------ RECORDED DATA

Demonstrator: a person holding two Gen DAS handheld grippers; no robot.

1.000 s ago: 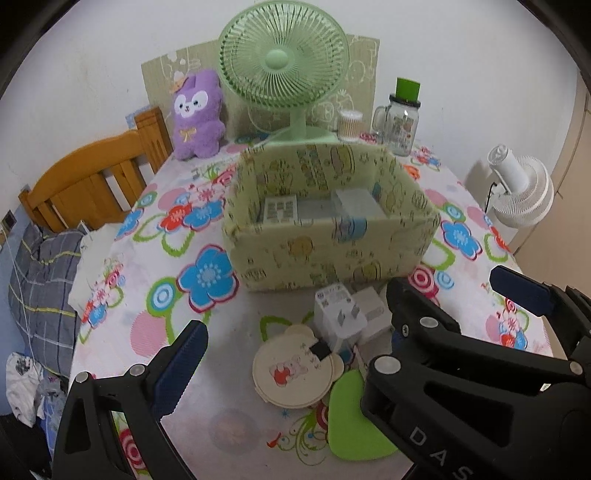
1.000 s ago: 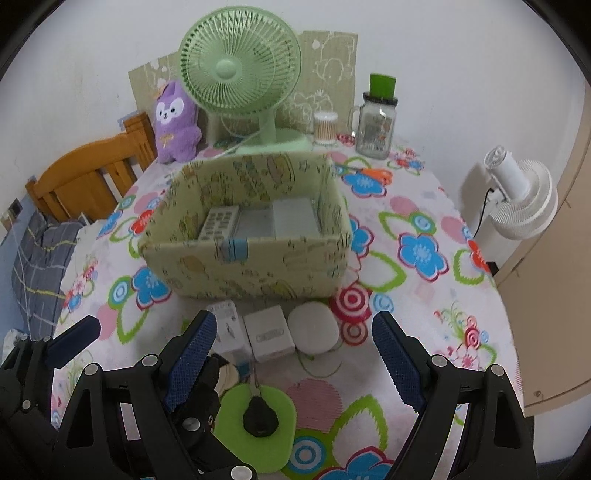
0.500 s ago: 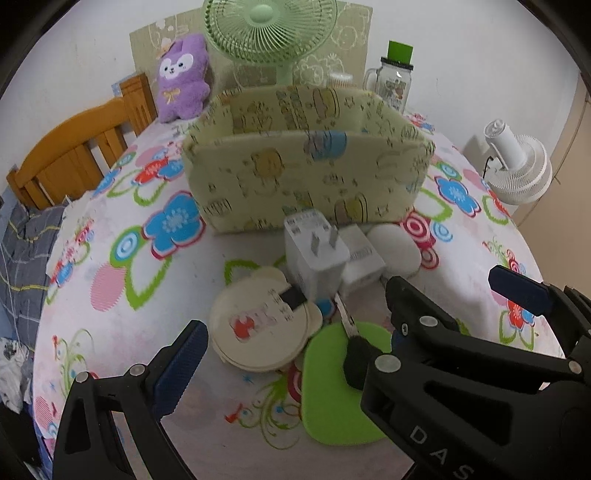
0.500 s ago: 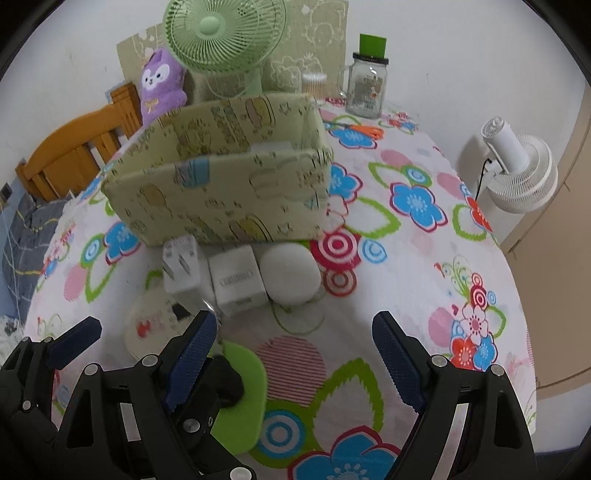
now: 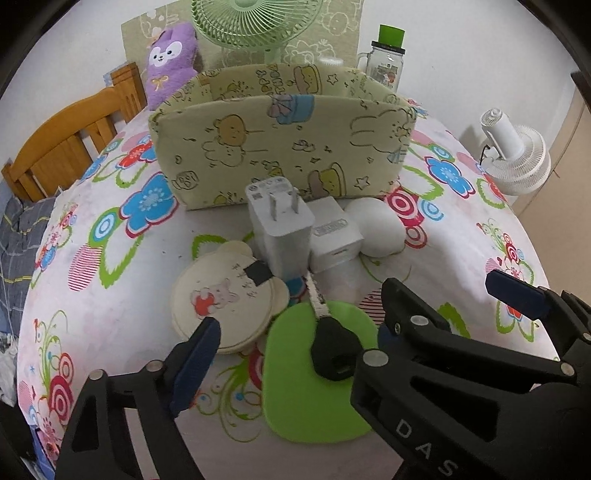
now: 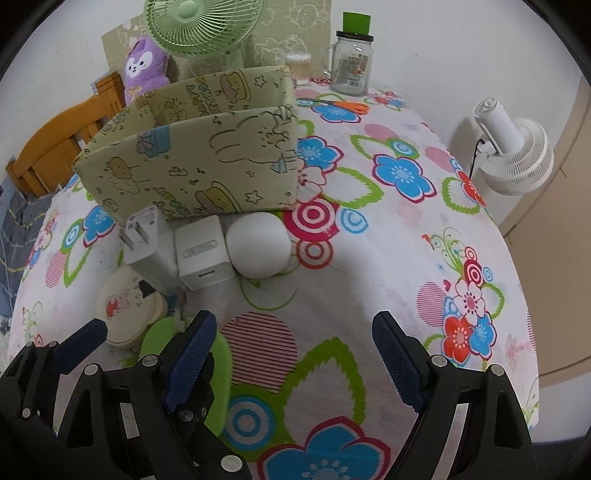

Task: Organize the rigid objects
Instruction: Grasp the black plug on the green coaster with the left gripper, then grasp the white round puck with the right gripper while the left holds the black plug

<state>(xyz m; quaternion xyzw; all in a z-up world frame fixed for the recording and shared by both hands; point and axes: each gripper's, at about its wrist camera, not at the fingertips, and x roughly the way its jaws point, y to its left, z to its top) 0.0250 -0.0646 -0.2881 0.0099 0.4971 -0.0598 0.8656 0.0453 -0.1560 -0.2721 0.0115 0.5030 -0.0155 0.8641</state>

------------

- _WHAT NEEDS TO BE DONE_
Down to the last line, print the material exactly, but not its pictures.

- _SOLUTION_
Demonstrator: a person holding two Gen DAS handheld grippers; no robot.

1.000 s ago: 
1.000 s ago: 
0.500 s ago: 
0.500 s ago: 
now: 
now: 

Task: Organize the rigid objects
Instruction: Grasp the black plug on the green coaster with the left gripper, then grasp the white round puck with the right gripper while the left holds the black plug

<state>(xyz m; quaternion xyzw; all in a z-up world frame fixed for the recording and shared by both hands; point and axes: each gripper's, at about its wrist camera, not at the fingertips, and x roughly the way its jaws point, y to its left, z to its top) 0.0250 -0.0646 -0.2881 0.0099 0.4971 -0.0598 0.8656 0.0453 -0.1560 -0.2721 0.0115 0.5030 -0.0155 0.8641</state>

That finishes the exercise, with nothing more to add.